In the United States, roads were slick with snow and ice, and local airports reported hundreds of flights cancelled across New England on Sunday.
Winter storm warnings extended from Michigan and Indiana to Maine, the US Weather Channel reported yesterday
Upstate New York received up to 30cm of snow, but the storm spared New York City, leaving only a coating of icy slush.
Thousands of people were without power in New Jersey, Long Island and parts of Connecticut.
In New England, about 20cm of snow fell around Boston, though the precipitation had changed to rain across coastal areas by afternoon, the National Weather Service said.
It dropped more than 25cm of snow across parts of Maine, New Hampshire, Vermont, Massachusetts and Rhode Island.
Forecasters said high winds would continue through yesterday, and parts of northern New England could receive as much as 35cm of snow.
They warned that with sub-freezing temperatures expected overnight, much of the rain that had fallen on the region late in the day would turn to ice.
The wintry blast came a week after an ice storm in the Midwest was blamed for 18 deaths and power cuts affecting hundreds of thousands of homes and businesses.
O'Hare International Airport, Chicago's largest, was hit with nearly 200 cancellations on Sunday due to winter weather, a spokesman for the area airport system said.
In New England, the weekend storm did not bring the disruption of last Thursday's snowfall, which dumped about 25cm of snow across the region as millions of commuters were trying to head home.
All three major New York airports remained open, but reported significant flight delays.
Hundreds of cancellations left passengers scrambling to find alternate means of reaching their destinations.
Boston's Logan International Airport halted all flights briefly to allow officials to plough the runways, while airlines cancelled about 300 flights, said airport spokesman Lisa Langone.
By afternoon, the airport was operating two of its three runways, she said.

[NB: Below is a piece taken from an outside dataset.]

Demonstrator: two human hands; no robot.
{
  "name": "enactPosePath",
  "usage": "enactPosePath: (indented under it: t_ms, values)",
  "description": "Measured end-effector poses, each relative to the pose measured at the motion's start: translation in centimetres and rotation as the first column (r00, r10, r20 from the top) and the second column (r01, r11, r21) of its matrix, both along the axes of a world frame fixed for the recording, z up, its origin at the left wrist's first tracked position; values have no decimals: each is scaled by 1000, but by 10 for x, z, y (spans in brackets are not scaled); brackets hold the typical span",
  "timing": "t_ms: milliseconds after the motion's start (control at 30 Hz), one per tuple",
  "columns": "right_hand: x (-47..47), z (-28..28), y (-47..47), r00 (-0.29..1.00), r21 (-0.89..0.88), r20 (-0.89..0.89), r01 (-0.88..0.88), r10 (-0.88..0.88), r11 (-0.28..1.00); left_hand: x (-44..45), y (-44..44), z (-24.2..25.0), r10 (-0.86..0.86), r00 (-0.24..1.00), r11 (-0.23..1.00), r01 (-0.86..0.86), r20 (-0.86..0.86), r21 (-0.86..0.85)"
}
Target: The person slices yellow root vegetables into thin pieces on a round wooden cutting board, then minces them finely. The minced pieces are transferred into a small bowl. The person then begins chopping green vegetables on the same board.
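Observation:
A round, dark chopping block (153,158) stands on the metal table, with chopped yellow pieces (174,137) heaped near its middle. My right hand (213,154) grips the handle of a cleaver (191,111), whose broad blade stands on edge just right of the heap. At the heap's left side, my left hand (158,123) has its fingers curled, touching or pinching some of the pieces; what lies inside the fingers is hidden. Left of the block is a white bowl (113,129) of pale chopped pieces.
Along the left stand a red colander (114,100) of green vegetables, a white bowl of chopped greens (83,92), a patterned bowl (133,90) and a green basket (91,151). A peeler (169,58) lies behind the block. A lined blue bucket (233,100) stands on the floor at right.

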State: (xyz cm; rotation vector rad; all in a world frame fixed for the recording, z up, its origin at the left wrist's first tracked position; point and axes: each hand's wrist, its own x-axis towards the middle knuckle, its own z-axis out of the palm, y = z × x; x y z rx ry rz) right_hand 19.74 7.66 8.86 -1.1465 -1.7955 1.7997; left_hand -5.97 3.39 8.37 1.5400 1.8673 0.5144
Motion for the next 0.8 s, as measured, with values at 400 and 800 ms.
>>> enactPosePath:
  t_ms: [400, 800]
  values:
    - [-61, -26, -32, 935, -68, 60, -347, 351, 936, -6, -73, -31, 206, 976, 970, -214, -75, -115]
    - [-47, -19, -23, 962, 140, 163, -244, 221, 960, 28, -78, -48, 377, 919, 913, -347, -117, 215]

The Boston area typically gets about 19.8cm of snow through the entire month of December.
'At this point, fortunately, because there has been such limited travel out there - folks are listening - there really have not been any major accidents of significance,' said Mr Peter Judge, a spokesman for the state emergency services.
In neighbouring Canada, southern Ontario and Quebec provinces took the brunt of the bad weather, with Toronto, Ottawa and Montreal struggling under 40cm of snow late on Sunday.
In Toronto, the snowstorm caused some 600 traffic accidents on Sunday morning alone, the provincial police reported.
A woman was killed by a snowplough on a roadside in London, Ontario, police said.
Around 100 flights were cancelled at Toronto-Pearson and Montreal-Trudeau airports.